Now, about the home-made TRX

So, why are we confident that Charles will complete such a complex project? For one, before retiring the Gen V Viper back in 2017, Dodge used to tell us that the width of this 6.2L HEMI wouldn’t allow it to clear the supercar’s frame rails, while its blower would make the engine too tall to fit under the clamshell hood of the Viper.

We’re not that worried about the fitment of the Hellcat V8, which, by the way, is lighter than the V10 it replaces. And that’s because we’ve recently discussed another Gen II Viper (also an RT/10 open-top) that would receive a Hellcat Redeye crate engine. Built by the YouTubers over at throtl, the creation should be ready for tire-shredding action later this month.

Regardless, the Canadian enthusiast has a history with Mopar builds that steer clear of the main road. For one, he managed to brew his own Hellcat-powered Ram Rebel before the maker released the TRX. Nicknamed RebHell, the 707 hp truck was put together in 2019, while the Ram 1500 TRX didn’t enter production until December 2020.
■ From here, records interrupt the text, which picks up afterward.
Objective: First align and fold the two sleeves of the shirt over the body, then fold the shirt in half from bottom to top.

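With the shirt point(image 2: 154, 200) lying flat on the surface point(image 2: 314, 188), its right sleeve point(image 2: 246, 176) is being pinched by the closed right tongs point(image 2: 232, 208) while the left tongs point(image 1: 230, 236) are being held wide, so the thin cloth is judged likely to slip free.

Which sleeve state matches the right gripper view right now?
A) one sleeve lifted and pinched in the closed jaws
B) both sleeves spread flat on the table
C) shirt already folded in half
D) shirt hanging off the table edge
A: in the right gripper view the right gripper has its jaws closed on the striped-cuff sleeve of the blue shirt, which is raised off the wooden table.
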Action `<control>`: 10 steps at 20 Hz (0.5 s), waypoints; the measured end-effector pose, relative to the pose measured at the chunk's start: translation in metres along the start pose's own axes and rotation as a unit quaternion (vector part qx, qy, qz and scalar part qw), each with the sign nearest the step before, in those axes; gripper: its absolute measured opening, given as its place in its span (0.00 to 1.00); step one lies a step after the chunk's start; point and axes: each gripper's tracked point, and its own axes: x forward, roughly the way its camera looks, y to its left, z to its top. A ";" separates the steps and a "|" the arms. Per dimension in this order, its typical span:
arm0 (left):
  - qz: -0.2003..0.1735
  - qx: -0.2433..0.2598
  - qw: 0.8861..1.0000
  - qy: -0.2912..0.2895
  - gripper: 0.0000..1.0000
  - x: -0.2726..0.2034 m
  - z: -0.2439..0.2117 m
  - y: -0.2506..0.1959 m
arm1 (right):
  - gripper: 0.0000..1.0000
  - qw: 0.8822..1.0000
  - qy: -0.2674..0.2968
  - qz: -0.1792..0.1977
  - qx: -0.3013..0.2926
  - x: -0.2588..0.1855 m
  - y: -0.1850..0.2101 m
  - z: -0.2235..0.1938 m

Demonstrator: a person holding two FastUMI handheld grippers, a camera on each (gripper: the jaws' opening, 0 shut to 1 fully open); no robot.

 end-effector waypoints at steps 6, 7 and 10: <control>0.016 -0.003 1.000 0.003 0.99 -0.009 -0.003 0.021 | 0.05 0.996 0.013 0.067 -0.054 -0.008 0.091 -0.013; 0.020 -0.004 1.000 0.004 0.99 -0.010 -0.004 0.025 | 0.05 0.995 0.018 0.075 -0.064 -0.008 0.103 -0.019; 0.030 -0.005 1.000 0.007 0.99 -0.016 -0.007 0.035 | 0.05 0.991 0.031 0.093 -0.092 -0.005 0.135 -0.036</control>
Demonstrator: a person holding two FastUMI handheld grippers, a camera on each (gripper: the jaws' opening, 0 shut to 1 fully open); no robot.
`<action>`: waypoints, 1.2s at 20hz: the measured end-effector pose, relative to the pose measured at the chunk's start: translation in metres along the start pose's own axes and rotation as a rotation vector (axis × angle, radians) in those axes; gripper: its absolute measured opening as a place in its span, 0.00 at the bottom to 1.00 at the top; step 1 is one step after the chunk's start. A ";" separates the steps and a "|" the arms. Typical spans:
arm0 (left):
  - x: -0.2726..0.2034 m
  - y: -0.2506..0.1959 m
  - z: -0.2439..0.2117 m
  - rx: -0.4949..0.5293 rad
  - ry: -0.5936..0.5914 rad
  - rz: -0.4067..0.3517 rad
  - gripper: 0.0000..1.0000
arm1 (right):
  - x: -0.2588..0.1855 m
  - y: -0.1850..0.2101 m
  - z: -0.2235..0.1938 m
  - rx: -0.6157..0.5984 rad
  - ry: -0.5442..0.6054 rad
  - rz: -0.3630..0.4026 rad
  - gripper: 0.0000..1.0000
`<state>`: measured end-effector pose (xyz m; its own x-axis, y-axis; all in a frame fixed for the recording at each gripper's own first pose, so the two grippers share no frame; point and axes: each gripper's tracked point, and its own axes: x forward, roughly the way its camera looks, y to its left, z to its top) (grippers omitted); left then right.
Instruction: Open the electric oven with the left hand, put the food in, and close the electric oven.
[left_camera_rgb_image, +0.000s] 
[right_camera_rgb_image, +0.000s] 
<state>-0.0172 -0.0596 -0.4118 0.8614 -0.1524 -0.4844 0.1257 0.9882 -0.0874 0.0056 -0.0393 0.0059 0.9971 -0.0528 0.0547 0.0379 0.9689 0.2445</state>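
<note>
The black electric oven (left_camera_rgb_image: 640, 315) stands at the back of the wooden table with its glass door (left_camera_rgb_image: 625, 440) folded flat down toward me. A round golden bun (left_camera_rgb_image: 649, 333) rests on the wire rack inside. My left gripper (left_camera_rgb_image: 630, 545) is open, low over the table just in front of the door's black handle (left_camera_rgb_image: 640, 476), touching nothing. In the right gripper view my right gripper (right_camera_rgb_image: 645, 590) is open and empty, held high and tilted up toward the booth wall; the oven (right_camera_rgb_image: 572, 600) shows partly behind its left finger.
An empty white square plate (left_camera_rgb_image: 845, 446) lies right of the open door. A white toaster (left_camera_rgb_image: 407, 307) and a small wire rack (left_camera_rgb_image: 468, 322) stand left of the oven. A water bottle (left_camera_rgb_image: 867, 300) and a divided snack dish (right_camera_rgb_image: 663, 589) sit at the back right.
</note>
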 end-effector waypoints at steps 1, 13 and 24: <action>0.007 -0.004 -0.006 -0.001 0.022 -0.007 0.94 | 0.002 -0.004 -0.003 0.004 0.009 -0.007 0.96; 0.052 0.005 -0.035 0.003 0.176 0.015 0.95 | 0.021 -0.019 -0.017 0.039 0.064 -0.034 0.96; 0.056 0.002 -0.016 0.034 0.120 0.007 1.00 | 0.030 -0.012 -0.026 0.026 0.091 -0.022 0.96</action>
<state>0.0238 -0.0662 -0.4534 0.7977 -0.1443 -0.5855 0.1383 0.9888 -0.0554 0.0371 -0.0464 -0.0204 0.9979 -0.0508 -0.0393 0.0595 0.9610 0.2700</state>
Charles handled much of the work on the half-ton truck himself, so where is the contraption these days? As you’ll notice in the second Instagram post below, which dates back to December 2021, the Ram could be in the middle of a six-speed manual swap, even though its owner alludes to the Hellcat motor having left the building in the comments section. Guess we’ll try to prepare our minds for whatever this daredevil has to throw at us.